La commedia è il primo lungometraggio di Sèbastien Thièry, interprete e famoso regista teatrale. La pellicola è infatti tratta dalla sua fortunata pièce teatrale Momo, riadattata per il grande schermo. Andrè (Christian Clavier) e Laurence (Catherine Frot) sono una coppia di mezza età agiata nella loro routine quotidiana. L'incontro con Patrick, sordo, abbandonato da piccolo in un orfanotrofio dai suoi veri genitori per il suo handicap, scombinerà i loro equilibri. L'amore materno di Laurence viene a galla, amore che non ha mai potuto sfogare a causa della sua infertilità, e che vuole donare a Patrick senza sapere chi sia realmente. Non dello stesso avviso è Andrè, che considera Patrick un truffatore e manipolatore, e vuole che se ne vada immediatamente. La vicenda porterà a galla situazioni ormai dimenticate da tempo, fino a una vera e propria crisi, che permetterà alla coppia di crescere e di poter così creare una nuova famiglia fuori dall'ordinario.


Un figlio all'improvviso è una commedia dell'assurdo, mixata con elementi da slap stick comedy e un po' di attualità. Le tematiche portate avanti - la famiglia non convenzionale, la maternità e l'handicap - vengono sviluppate da Thièry con leggerezza... forse troppa. I personaggi vacillano: fin dal primo incontro tra Patrick e i suoi "genitori", l'uomo risulta troppo molesto anche per lo spettatore; Laurence viene rappresentata come una donna isterica e un po' tonta (per fortuna si riprende nella seconda parte del film) mentre Andrè è la caricatura dell'uomo conservatore.

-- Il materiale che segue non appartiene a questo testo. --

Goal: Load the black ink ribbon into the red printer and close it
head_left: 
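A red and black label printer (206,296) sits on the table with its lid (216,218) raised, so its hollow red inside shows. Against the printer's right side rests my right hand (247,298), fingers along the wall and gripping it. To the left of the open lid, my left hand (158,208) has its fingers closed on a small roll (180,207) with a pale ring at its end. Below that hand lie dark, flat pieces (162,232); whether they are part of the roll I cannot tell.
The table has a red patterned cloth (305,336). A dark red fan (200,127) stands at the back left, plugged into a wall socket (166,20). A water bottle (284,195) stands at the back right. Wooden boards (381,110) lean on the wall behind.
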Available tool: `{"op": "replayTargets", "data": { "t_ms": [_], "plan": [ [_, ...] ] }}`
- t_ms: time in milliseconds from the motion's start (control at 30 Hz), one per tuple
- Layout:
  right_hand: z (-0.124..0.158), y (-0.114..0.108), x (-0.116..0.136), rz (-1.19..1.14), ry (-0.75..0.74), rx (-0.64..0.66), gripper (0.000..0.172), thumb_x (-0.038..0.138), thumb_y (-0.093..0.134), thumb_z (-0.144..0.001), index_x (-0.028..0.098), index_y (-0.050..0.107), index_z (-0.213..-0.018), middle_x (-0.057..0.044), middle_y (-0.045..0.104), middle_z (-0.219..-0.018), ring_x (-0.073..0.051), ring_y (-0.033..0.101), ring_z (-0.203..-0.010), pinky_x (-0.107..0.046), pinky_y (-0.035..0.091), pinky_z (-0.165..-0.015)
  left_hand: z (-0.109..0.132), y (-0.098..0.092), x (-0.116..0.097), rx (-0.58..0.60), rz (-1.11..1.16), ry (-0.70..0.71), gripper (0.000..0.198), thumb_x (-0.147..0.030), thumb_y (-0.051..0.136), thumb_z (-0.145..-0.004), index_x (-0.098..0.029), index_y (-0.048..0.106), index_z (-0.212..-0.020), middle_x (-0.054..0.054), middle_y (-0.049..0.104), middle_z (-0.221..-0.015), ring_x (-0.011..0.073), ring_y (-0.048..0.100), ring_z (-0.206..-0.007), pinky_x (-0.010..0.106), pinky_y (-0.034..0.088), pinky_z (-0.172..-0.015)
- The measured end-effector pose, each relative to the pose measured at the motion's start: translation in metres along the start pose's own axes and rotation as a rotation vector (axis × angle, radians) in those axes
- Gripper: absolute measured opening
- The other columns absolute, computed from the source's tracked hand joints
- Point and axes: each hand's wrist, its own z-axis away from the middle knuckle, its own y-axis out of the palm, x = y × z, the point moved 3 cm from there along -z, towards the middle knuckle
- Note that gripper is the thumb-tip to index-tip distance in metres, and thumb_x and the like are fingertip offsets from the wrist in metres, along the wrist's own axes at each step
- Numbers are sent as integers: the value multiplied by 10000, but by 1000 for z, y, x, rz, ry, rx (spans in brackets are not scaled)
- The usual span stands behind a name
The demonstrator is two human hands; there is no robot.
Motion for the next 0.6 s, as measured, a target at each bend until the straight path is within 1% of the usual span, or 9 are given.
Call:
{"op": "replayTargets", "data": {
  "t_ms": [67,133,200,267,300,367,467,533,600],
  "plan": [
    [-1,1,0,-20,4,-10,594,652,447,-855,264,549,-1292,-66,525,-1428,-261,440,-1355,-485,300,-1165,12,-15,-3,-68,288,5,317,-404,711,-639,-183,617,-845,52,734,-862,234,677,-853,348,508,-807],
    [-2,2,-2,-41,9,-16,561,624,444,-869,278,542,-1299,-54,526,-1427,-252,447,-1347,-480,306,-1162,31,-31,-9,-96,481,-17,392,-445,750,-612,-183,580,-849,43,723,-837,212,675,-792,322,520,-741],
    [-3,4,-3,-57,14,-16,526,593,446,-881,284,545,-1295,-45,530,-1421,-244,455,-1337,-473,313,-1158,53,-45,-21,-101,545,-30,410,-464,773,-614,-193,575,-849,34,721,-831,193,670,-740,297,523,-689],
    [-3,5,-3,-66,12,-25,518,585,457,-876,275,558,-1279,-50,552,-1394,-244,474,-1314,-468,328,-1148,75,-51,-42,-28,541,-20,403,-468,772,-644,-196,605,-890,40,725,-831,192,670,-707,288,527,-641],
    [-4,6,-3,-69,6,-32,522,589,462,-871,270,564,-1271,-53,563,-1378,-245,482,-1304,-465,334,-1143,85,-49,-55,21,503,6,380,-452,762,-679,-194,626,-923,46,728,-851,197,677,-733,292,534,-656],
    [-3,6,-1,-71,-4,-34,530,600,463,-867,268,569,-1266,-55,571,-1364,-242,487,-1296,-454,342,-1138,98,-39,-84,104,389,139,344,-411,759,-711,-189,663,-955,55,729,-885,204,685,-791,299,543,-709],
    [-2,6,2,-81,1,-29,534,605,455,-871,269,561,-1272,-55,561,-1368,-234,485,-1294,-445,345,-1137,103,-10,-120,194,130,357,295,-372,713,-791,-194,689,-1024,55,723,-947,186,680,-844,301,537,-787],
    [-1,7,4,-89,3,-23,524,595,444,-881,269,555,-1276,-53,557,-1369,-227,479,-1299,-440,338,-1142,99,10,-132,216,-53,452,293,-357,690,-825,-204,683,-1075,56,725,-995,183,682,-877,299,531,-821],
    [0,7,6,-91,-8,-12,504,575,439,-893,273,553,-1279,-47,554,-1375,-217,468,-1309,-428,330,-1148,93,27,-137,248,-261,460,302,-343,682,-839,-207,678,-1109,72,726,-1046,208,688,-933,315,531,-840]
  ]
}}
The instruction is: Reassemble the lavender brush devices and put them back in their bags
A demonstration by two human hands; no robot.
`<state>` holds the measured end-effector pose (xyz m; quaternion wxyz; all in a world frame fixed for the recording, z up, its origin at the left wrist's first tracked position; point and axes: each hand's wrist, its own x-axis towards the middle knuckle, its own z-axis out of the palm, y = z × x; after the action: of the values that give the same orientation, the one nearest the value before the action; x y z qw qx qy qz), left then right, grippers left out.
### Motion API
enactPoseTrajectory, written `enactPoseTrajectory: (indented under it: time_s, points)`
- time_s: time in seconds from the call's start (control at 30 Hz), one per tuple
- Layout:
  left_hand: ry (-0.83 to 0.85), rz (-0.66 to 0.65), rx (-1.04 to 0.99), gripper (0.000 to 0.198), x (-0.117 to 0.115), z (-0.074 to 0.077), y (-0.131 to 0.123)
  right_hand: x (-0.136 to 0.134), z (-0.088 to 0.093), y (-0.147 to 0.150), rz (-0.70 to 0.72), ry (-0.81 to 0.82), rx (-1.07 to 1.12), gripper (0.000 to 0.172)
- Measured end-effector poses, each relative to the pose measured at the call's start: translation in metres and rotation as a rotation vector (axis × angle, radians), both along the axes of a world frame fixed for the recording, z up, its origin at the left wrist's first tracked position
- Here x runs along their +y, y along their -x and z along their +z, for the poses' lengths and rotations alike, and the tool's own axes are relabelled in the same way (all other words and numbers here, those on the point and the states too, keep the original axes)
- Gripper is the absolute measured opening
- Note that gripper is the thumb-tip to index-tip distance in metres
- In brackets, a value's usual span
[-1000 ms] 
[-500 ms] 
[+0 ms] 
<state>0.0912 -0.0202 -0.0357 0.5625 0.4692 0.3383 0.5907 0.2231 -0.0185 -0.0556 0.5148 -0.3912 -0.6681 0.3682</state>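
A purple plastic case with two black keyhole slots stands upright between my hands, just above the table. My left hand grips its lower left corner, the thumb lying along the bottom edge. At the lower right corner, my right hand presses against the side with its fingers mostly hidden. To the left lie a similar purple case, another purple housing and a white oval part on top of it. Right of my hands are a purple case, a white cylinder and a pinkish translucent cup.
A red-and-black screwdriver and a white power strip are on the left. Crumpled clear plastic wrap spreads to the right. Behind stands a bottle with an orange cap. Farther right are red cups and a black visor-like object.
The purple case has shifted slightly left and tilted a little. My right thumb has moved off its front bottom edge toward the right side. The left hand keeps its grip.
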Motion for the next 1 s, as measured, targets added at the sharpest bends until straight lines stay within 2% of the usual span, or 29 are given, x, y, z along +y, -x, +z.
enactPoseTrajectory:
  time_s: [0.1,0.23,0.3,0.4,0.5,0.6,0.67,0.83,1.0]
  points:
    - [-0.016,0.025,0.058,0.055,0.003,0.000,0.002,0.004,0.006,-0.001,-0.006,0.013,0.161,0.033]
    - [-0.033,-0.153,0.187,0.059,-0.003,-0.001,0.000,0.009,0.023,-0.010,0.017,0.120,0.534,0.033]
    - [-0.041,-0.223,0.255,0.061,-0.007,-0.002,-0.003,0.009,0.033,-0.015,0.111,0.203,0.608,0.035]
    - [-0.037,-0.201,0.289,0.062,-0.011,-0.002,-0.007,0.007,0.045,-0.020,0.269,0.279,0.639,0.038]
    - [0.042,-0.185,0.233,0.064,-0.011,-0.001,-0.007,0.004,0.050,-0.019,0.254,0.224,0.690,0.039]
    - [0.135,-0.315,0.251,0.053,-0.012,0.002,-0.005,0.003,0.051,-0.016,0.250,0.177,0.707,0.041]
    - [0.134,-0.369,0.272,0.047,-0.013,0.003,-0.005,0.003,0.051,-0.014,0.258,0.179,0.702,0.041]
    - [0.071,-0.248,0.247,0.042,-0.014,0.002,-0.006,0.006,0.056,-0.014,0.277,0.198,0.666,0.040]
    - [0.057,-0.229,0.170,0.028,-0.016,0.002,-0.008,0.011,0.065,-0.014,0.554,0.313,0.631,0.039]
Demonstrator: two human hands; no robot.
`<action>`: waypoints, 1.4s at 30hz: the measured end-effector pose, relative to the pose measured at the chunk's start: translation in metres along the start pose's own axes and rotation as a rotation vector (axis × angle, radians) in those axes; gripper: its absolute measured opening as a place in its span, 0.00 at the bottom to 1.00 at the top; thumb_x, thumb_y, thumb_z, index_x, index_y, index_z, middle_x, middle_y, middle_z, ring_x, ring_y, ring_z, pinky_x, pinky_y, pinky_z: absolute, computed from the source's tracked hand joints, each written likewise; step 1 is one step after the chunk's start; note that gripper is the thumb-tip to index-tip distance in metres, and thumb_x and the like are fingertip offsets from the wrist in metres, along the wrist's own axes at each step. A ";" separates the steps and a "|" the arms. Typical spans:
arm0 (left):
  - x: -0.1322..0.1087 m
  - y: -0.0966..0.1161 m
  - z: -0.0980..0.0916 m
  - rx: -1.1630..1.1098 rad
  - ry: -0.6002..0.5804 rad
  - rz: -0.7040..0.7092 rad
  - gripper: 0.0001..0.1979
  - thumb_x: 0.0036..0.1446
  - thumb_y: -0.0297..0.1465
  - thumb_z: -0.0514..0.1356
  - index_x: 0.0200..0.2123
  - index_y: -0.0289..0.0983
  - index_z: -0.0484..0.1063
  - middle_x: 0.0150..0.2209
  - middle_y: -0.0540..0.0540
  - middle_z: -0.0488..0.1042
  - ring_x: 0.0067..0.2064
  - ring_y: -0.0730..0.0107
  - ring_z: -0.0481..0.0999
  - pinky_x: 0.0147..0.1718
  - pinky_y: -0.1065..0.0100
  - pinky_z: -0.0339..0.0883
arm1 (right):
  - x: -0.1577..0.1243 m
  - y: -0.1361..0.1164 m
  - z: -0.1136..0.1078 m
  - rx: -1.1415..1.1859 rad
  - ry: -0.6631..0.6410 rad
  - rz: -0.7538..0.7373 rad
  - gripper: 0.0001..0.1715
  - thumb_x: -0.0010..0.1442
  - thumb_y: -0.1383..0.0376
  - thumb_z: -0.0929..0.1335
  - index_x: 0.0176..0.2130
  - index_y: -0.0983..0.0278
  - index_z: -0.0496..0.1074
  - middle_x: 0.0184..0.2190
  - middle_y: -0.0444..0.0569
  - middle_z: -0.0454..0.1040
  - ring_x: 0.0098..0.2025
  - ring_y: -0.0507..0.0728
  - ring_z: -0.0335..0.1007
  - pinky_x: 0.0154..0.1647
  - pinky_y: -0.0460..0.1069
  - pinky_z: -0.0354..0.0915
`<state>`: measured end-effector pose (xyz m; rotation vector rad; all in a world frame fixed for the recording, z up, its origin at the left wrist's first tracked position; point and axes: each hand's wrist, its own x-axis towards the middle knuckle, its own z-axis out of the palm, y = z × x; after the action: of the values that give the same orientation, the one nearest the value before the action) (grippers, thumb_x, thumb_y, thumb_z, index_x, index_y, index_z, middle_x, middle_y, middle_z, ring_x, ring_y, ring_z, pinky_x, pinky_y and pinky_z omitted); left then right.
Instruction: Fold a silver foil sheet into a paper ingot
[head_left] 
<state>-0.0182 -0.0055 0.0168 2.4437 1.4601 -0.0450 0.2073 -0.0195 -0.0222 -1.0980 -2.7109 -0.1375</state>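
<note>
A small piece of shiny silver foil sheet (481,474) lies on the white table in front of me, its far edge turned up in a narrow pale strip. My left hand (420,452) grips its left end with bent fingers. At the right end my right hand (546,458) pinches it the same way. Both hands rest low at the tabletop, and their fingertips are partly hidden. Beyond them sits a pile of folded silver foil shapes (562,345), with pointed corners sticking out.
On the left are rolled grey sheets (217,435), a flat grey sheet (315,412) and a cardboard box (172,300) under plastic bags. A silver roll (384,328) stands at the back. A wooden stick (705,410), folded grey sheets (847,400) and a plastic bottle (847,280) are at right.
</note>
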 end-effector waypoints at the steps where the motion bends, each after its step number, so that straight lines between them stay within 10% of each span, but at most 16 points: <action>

Le gag riescono bene solo ai personaggi minori – in primis la semplicissima ma ben riuscita gag del veterinario e tutte le trovate che hanno a che fare con il medico di fiducia – ma non abbastanza per rendere una commedia riuscita e funzionante. Alla fine la carne messa al fuoco è troppa e la sceneggiatura risulta disordinata e poco chiara. Una nota di merito è il finale, che se non altro tiene lo spettatore in attesa fino all'ultimo momento.